Treasury Secretary Hank Paulson was a booming presence whose experience as chairman and chief executive officer of Goldman Sachs gave him a hands-on knowledge of Wall Street that no one else in the administration could match. It was invaluable as trouble piled upon trouble. As I watched Paulson work, I was also struck by the physical and emotional toll the crisis was taking on him. He described in the book he later wrote how lack of slee
p caused him to have dry heaves several times a day. He sometimes stood in meetings because he was afraid if he sat down his back would spasm. Whatever the challenges he had faced running Goldman Sachs—and he had been an enormous success there—dealing with a crisis that affected the nation and the world was bigger.
I remember thinking how grounded the president was through the whole economic ordeal. He kept perspective and was very good at handling pressure. He dealt effectively with some of the most difficult and complex economic issues any president has had to face.

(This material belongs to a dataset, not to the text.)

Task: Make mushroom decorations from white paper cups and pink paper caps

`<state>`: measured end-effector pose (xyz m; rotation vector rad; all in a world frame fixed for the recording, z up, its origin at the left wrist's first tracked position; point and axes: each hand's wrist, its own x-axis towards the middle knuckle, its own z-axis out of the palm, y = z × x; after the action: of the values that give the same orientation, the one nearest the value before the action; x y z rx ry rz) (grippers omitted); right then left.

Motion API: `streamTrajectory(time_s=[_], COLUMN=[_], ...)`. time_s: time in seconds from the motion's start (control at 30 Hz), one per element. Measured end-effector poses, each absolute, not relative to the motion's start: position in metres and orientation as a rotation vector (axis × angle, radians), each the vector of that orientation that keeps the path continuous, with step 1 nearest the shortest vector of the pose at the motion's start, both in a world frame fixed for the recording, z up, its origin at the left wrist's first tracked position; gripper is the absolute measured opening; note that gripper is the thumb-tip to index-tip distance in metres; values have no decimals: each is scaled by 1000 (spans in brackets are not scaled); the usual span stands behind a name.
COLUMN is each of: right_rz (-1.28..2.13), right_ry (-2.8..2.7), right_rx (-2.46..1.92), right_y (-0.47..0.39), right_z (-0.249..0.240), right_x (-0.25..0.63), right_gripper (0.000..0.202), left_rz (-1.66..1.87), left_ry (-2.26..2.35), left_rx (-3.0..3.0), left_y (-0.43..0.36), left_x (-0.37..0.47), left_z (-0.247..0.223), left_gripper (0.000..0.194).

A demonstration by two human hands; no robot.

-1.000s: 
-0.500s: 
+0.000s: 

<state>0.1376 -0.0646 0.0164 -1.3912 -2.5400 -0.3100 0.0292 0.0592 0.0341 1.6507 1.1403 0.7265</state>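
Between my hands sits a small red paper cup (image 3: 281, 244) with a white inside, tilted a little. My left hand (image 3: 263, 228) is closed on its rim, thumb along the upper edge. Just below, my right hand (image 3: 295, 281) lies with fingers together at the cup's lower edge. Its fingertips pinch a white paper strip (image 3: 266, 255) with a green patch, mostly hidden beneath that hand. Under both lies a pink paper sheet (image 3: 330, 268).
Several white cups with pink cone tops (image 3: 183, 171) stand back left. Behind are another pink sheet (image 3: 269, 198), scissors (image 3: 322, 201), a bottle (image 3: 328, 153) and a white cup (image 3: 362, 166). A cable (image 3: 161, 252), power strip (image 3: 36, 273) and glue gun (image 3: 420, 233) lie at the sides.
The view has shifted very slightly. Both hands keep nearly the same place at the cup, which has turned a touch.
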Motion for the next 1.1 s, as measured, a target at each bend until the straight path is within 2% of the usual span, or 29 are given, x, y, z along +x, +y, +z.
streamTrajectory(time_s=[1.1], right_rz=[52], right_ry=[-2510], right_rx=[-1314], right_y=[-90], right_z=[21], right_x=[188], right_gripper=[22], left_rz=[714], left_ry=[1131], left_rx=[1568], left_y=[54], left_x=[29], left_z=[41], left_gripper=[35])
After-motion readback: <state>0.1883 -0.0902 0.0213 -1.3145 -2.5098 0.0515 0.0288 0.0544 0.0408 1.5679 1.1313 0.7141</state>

On Thursday, September 18, I was traveling when the president’s economic team was scheduled to present the rescue plan they had devised. Keith Hennessey, assistant to the president for economic policy, and Neil Patel, my chief domestic policy advisor, called me on Air Force Two to brief me on the details: a guarantee for money market deposits, an initiative to restore liquidity to the commercial paper market from the Federal Reserve, and the centerpiece, a plan to buy $700 billion of the mortgage-backed securities that were dragging down major institutions and causing credit to seize up. I had long been an advocate of keeping government intervention in the private sector to a minimum. What we were talking about now was the largest such intervention in the history of the republic, and I was a strong supporter. I told Hennessey he could tell the president I was behind the package, and I reinforced that point in a private meeting with the president in the Oval Office the next morning. There was no other option.